Nouvelle campagne d’appels au meurtre contre des journalistes indiens

Un journaliste célèbre pour son indépendance d’esprit est victime depuis un mois d’une campagne de harcèlement particulièrement violente. Ce phénomène, entretenu par des trolls proches de la droite nationaliste hindoue, s’est gravement intensifié ces dernières semaines, et ce à un an des élections générales.

La peur fait désormais partie intégrante de la pratique du journalisme indépendant en Inde. C’est ce que semblent indiquer les récentes déclarations de Ravish Kumar, un journaliste de NDTV célèbre pour son indocilité face au pouvoir politique. Il a révélé, vendredi 24 mai, que la fréquence des menaces de mort qu’il reçoit régulièrement sur son téléphone depuis 2015 a connu une augmentation significative en nombre et en agressivité durant le mois qui vient de s’écouler.


“Tout est très organisé et c’est politiquement orienté”, a-t-il déclaré à The Hindu. Le journaliste a notamment reçu un message vidéo d’un ancien militaire jurant de l’abattre dans sa rédaction. Un autre message, envoyé par un militant du Bajrang Dal, une organisation de jeunesse de la droite nationaliste hindoue, décrit dans les détails le domicile du journaliste et ses trajets quotidiens, menaçant de le tuer et de violer les femmes de sa famille. Les nombreuses plaintes que Ravish Kumar a déposées auprès des police de Ghaziabad et du Grand-Kailash, en périphérie de New Delhi, n’ont abouti à rien.

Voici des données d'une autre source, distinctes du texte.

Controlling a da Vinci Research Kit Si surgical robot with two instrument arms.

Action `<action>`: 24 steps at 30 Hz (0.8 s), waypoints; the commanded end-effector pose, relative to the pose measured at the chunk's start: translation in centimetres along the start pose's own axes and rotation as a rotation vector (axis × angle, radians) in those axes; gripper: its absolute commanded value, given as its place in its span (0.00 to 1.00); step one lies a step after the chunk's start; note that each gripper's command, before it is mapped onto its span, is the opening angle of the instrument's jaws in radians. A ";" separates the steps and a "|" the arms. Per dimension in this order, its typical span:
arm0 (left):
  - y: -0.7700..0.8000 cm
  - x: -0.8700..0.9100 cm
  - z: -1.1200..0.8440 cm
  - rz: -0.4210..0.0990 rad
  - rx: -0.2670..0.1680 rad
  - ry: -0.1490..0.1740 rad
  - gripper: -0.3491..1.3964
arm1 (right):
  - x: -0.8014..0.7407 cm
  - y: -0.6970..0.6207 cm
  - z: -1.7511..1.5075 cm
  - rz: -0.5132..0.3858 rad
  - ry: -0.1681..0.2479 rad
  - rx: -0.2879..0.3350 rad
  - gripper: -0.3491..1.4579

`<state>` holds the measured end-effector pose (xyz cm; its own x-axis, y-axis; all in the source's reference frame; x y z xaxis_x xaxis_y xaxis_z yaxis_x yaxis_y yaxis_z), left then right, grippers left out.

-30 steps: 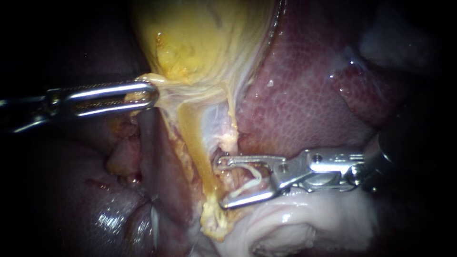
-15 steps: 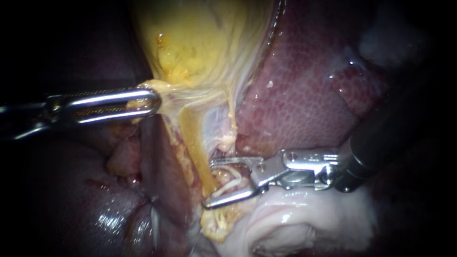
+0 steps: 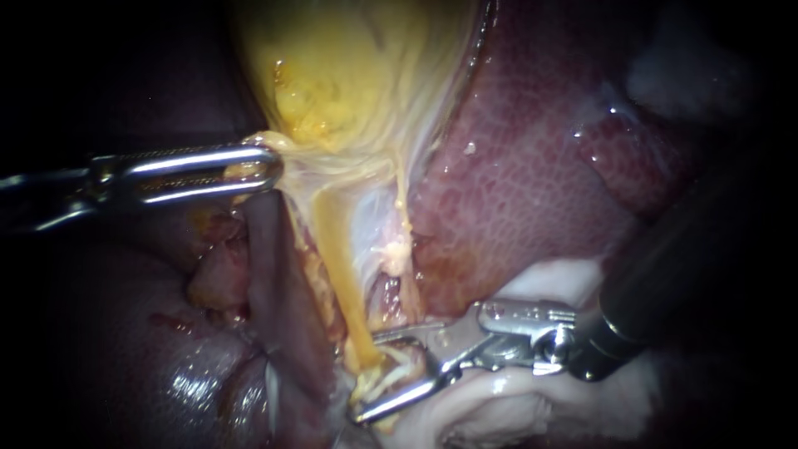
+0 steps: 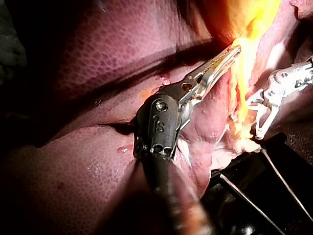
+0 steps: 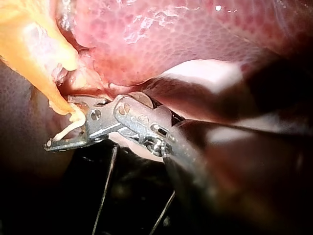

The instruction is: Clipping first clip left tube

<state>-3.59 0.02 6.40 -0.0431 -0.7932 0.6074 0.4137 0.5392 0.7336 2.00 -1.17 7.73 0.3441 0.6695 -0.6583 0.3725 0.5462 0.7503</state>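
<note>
**Open jaws set round the left tube, well below the gallbladder**

Shows the left tube (image 3: 337, 266) as a taut yellow band running straight down from the gallbladder (image 3: 349, 75), thicker at the gallbladder end and frayed at the far end. Placed at that far end, well below the gallbladder: the right instrument (image 3: 372, 376), jaws apart, one on each side of the tube, a gap showing and no squeeze yet. Probably set this low to leave the stretch nearer the gallbladder free. Between those jaws, a pale curl (image 5: 68, 128), clip or tissue, cannot tell which. No clip seen closed on the tube itself, so clipping judged not yet done.

At the gallbladder's lower left edge: the left instrument (image 3: 266, 170), jaws clamped together on a fold of the gallbladder wall. Seemingly holding it out sideways to keep the tube stretched and the thin membrane (image 3: 366, 220) beside it spread open. Also under the gallbladder, just right of the left tube, a thinner pale tube (image 3: 401, 199) ending in a small yellowish knot.

On either side of the gallbladder, the liver (image 3: 532, 183), wet and mottled red. Far below the gallbladder, under the right instrument, a glistening white mound of tissue (image 3: 499, 399). In the wrist views, past the tissue on the side away from the gallbladder, a black surface (image 4: 274, 215) crossed by thin wires (image 4: 286, 184). Nothing else of the room visible.
</note>
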 end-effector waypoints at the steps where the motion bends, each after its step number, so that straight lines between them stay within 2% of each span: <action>1: 0.00 0.01 0.02 0.000 -0.002 0.000 0.00 | -0.01 0.01 0.03 -0.002 -0.002 0.002 0.51; 6: -0.04 0.01 0.08 -0.001 0.006 0.001 0.00 | -0.07 0.07 0.15 -0.001 -0.004 0.005 0.50; 12: -0.13 -0.01 0.10 -0.001 0.015 0.003 0.00 | -0.09 0.14 0.16 -0.002 0.002 0.004 0.50; 19: -0.12 -0.04 0.11 -0.003 0.016 0.004 0.00 | -0.11 0.14 0.18 0.000 -0.002 0.025 0.48; 24: -0.13 -0.04 0.13 -0.003 0.015 0.003 0.00 | -0.14 0.13 0.20 0.001 -0.017 0.064 0.45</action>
<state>-3.75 0.01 6.32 -0.0410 -0.7955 0.6046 0.3984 0.5419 0.7400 2.17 -1.29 7.91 0.3587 0.6599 -0.6602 0.4279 0.5123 0.7446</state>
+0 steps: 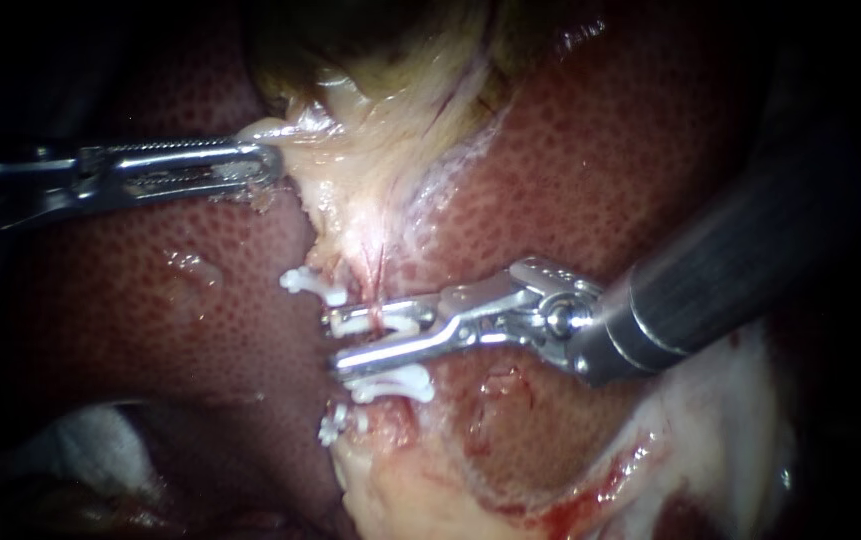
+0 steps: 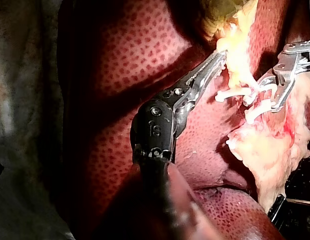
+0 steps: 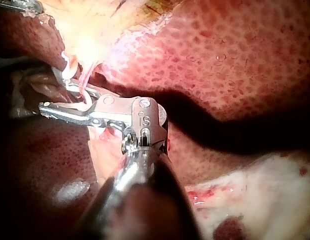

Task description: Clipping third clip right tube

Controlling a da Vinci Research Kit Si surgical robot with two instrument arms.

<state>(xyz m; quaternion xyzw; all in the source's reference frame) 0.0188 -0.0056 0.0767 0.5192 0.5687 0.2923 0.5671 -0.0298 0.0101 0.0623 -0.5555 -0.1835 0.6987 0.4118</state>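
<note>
Liver [image 1: 600,150], red and stippled, fills the endoscope view. A band of pale tissue [image 1: 370,170] runs down its middle from 12 o'clock toward 6.

The left instrument [image 1: 268,163] comes in from 9 o'clock. Its hand is pressed together on the edge of the pale tissue at about 10 o'clock from centre, both jaws biting the tissue from two sides. In the left wrist view [image 2: 220,56] the toothed tip is buried in the same yellowish tissue.

The right instrument [image 1: 350,338] enters from 3 o'clock, and its hand lies just below and left of centre. The hand is spread only partway. A white loaded clip [image 1: 380,322] sits between its two jaws and touches both. The thin reddish tube [image 1: 377,280] drops out of the pale tissue and passes into the gap of that clip, so the hand straddles it. I cannot tell whether the clip is pressing the tube.

An upper clip [image 1: 308,284] sits just beside the hand toward 11 o'clock. A lower clip [image 1: 395,385] lies just under the lower jaw toward 6 o'clock.

In the right wrist view the right instrument [image 3: 60,97] shows the same part-open hand. White clip material and the pink tube lie between the jaws.
</note>
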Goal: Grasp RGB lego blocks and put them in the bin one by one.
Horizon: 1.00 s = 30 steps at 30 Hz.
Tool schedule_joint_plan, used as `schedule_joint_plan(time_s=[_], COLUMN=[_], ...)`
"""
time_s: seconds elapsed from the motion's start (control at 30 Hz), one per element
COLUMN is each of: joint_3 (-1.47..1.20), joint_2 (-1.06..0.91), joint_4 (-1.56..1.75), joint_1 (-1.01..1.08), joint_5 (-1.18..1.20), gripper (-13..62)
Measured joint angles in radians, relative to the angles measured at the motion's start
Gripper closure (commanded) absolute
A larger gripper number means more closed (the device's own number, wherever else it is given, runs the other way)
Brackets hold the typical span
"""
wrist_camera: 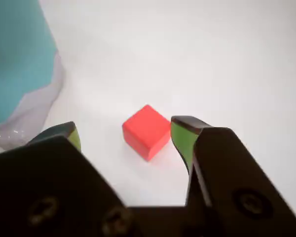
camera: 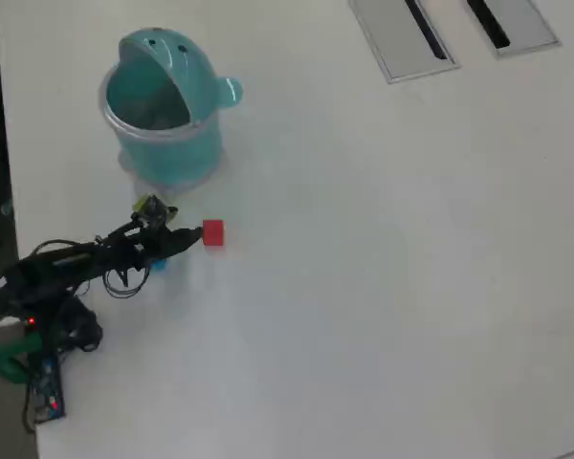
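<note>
The gripper (wrist_camera: 130,133) is hovering with its jaws spread wide, green pads (wrist_camera: 182,138) flanking the red block (wrist_camera: 146,131) without touching it. The block is sitting on the white table (wrist_camera: 212,59), just below the teal bin (camera: 163,105) in the overhead view. Two grey panels (camera: 402,38) are lying far off.

Wrist view: bin (wrist_camera: 15,59) cropped by the left and top edges. Overhead view: two grey slotted panels (camera: 402,38) cut by the top edge.
</note>
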<state>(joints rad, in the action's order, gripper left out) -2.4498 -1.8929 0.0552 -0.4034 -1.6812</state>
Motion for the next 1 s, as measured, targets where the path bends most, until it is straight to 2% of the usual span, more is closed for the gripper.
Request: schedule_joint_plan(time_s=[1.0], joint_3=[0.232], joint_2=[0.448], joint_4=[-0.02], joint_1=[0.072], joint_5=[-0.038], gripper=[15.4])
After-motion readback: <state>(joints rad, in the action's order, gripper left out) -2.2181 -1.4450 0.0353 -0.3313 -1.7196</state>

“Tout doit être mis en place pour assurer la protection de Ravish Kumar, prévient Daniel Bastard, responsable du bureau Asie-Pacifique de Reporters sans frontières (RSF). Il est aussi grand temps que le gouvernement indien prennent des mesures concrètes pour que cessent ces vagues de menaces contre les journalistes qui osent questionner les autorités. Ces insidieuses méthodes d’intimidation en masse entretiennent un climat d’autocensure délétère qui mine les fondements de la démocratie indienne. En appuyant ces phénomènes, le parti au pouvoir porte une lourde responsabilité dans la dégradation de la liberté de la presse dans le pays.”


“République de la peur”


Le début de cette vague de menaces contre Ravish Kumar coïncide clairement avec la publication d’un ouvrage, La voix libre (The Free Voice), dans lequel il décrit l’état très préoccupant de la presse indienne depuis l’arrivée de Narendra Modi au pouvoir. Depuis 2014, cette “nouvelle Inde”, explique-t-il, est devenu une “République de la peur”, notamment entretenue par la “cellule TIC” du parti au pouvoir et de son armée de trolls. Pour ces “sbires” du BJP, comme il les appelle, toute enquête indépendante sur le gouvernement revient à être anti-Modi, anti-hindu et anti-national, et doit se traduire par des appels au meurtre.


C’est exactement ce qui est arrivé à la journaliste Rana Ayyub, victime le mois dernier d’une campagne de harcèlement sans précédent. Après que RSF a saisi le Rapporteur spécial des Nations unies contre les exécutions extrajudiciaires, cinq experts de l’ONU ont publié la semaine dernière un communiqué appelant les autorités indiennes à assurer la protection de la journaliste. A ce jour, rien n’a été fait dans ce sens, ce pourquoi RSF a envoyé aujourd’hui, mercredi 30 mai, un courrier au Premier ministre indien lui demandant d’agir en conséquence et de tout faire pour retrouver qui est derrière ce harcèlement de masse.


Cauchemar


Tout type de journaliste peut désormais être visé par des campagnes de haine et de menaces de mort. En Inde du sud, le quotidien de la spécialiste de cinéma Aparna Prasanthi est devenu un cauchemar après qu’elle a publié une mauvaise critique d’un film sorti début mai, Naa Peru Surya, Naa Illu India, dont le scénario exalte les sentiments nationalistes. Dans la foulée de son article, son compte Facebook a été inondé d’appels au viol et au meurtre.


En chute de deux places dans le classement mondial de la liberté de la presse 2018 que RSF a récemment publié, l’Inde se situe désormais en 138e position sur 180 pays.